Thursday, July 28, 2011

Thinking The Unthinkable: Breaking up Big Banks Now Seems Feasible

.. Even in the face of investor pressure, there are forces that would hold bank breakups back. Mainly pay, NY Times Dealbook reports.

“The biggest motivation for not breaking up is that top managers would earn less,” Mr. Mayo said. “That is part of the breakdown in the owner/manager relationship. That’s a breakdown in capitalism.”
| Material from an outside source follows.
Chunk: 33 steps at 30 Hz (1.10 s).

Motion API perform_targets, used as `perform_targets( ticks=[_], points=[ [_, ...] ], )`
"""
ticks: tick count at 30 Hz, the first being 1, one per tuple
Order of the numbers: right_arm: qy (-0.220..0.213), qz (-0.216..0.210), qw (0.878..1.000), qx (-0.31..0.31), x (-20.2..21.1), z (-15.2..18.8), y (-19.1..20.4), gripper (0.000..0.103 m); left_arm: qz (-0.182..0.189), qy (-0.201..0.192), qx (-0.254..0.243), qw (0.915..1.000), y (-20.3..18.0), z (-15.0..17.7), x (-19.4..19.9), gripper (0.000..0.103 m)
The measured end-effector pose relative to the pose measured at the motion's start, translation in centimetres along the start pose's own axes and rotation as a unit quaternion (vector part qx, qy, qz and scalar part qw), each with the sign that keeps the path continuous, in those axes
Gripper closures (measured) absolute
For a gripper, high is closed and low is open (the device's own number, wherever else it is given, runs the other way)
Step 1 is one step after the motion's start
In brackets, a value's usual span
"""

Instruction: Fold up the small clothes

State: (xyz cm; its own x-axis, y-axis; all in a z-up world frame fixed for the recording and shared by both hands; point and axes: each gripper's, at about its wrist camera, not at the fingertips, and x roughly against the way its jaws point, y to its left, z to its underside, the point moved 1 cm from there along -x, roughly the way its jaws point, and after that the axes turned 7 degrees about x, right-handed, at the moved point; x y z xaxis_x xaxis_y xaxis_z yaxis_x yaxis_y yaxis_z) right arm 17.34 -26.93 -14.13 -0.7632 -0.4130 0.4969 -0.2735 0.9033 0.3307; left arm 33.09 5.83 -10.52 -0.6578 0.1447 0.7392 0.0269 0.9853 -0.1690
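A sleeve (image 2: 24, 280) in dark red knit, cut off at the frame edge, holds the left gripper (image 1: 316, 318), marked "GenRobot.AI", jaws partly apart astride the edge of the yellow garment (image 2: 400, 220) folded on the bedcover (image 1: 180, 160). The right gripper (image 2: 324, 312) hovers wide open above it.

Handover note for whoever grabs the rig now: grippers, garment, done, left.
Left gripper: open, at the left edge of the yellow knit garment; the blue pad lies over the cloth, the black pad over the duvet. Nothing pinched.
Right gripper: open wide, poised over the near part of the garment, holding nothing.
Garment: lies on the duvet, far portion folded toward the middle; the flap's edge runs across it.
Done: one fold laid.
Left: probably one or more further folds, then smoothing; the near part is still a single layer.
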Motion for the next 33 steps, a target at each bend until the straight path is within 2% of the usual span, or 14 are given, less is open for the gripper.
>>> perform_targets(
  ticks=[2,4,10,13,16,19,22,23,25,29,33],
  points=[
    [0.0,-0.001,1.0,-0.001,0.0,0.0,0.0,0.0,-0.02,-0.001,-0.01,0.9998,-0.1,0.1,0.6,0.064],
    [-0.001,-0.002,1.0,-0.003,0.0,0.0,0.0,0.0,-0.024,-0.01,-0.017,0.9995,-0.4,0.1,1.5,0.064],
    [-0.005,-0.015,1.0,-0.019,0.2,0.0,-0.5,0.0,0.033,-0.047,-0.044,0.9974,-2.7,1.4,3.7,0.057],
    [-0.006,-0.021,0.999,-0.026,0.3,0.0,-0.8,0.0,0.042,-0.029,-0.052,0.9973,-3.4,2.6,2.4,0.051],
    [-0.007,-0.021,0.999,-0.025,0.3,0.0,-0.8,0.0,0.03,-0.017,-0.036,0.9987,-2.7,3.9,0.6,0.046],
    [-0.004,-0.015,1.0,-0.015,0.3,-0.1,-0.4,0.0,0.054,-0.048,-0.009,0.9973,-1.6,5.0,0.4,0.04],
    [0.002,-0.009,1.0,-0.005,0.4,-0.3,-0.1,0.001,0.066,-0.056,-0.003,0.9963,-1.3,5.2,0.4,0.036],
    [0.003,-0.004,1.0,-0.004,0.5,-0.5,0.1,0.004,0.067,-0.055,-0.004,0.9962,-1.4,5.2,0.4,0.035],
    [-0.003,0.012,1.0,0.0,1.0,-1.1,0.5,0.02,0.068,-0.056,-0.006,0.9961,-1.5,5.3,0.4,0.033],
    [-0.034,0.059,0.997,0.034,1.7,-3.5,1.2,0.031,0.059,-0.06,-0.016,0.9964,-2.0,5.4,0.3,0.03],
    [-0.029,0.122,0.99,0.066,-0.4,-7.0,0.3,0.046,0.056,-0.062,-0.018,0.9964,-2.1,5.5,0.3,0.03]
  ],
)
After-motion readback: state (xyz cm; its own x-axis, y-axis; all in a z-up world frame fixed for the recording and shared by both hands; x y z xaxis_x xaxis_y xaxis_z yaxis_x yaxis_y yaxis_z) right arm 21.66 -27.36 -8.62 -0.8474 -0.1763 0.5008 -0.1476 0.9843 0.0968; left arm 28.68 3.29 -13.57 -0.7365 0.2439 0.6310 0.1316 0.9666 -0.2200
Institutional investors — the major owners of the banks — are passive and conflicted. They don’t like to go public with complaints. They have extensive business ties with the banks. The few hedge fund activist investors who aren’t cowed would most likely balk at taking on such an enormous target. Also, there are reasons to think that smaller banks wouldn’t necessarily make the system safer. A wave of small bank failures can have systemic effects, as was the case in the Great Depression. Focused companies like Washington Mutual and Bear Stearns failed in the recent crisis, worsening it.

Making a nuanced argument, John Hempton, a blogger, investor and former regulator in Australia, says that it’s better for shareholders — and societies — to have large banks with lots of market power. That makes them more profitable and leads them to take less risk, making them safer and more enticing for investors….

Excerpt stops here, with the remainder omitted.